Allí, el filósofo francés nos recuerda que la capacidad de pensamiento, por tanto, la conciencia, concurre en todos los seres humanos. Es potestad de cada cual ejercerla o no, pero no hacerlo no nos convierte en inocentes, así como el desconocimiento de la ley no nos exime de su cumplimento.
La lectura de Delacampagne siempre es recomendable, y es muy interesante tomar de él su concepto de banalización, sobre todo hoy y aquí, en Chile.
Después de constatar la forma en que se manipulan conceptos para deformar visiones de nuestra historia reciente -y así explicar la violencia de Estado ejercida por la dictadura de Pinochet- podríamos concluir algo esencial: si no se respeta el sentido de las palabras, si se mezcla todo, los conceptos se confunden y se vacían.
Dictadura, tortura, ejecutados, desaparecidos, son palabras cuyos significados resultan aterradores, pero también son términos precisos que deben ser preservados no solo para saber de qué se habla cuando se los pronuncia o escribe, sino para que no se repita aquello que los originó.
En las razones de esta banalización y de su amplia exposición ante la opinión pública, mucho tiene que ver una lógica de espectacularidad y controversia que se ha instalado en diferentes ámbitos de la vida nacional, y que suele potenciarse en las redes sociales, retroalimentado un clima odioso.
Lamentablemente, muchas veces la política es la encargada de destruir aquello que la sociedad procura construir, como son consensos mínimos que hace dos décadas habíamos alcanzado sobre este doloroso episodio de nuestra historia reciente.
Pero hoy, cuando diputados de Chile Vamos celebran el golpe, suben videos donde se alienta el relativismo respecto de la ilegitimidad del golpe de estado de 1973 y el negacionismo sobre las posteriores violaciones a los derechos humanos, volvemos a preguntarnos si es posible una memoria común sobre la base de la verdad histórica, basada en antecedentes fidedignos, documentados por informes oficiales del estado chileno e incluso de otros estados, como ocurre con los reportes que desclasificó el gobierno norteamericano en 2016 y en 2023.
Hoy, 9 de cada 10 chilenos considera que tanto el Congreso como las colectividades políticas, realizan muy mal o mal la función de representar los intereses de los ciudadanos y ciudadanas en sanar los dolores de la dictadura, recuperar confianzas y construir un futuro común; sin embargo, seguimos atribuyéndoles una centralidad en la vida nacional que no merecen.
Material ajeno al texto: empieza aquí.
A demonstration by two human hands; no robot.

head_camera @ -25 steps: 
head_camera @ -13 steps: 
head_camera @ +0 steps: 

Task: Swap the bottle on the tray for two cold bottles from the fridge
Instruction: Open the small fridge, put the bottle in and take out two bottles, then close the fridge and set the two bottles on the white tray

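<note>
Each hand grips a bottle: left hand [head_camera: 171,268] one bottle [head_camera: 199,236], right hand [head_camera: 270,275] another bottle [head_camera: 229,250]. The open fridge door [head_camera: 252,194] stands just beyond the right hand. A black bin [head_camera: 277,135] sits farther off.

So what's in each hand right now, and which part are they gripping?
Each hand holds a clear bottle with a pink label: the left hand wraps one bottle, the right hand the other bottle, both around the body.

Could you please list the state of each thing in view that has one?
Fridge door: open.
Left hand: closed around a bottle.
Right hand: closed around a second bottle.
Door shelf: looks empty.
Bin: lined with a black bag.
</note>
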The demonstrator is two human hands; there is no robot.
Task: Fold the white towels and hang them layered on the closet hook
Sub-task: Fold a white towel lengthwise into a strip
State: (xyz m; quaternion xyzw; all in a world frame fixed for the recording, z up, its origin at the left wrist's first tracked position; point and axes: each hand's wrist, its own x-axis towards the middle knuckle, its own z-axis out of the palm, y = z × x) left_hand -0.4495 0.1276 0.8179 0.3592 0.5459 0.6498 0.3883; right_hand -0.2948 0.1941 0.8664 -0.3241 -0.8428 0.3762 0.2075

El gran problema ya no solo es la manipulación premeditada de nuestra historia reciente para acentuar antinomias y sacar ventajas políticas, sino cómo se proyecta este fenómeno, pues las semillas de los que mañana serán nuestros políticos germinan en este ambiente crispado, hoy incapaz de tender puentes de entendimiento y empatizar con el dolor y heridas infringidas en otra época, pero que aún no cierran.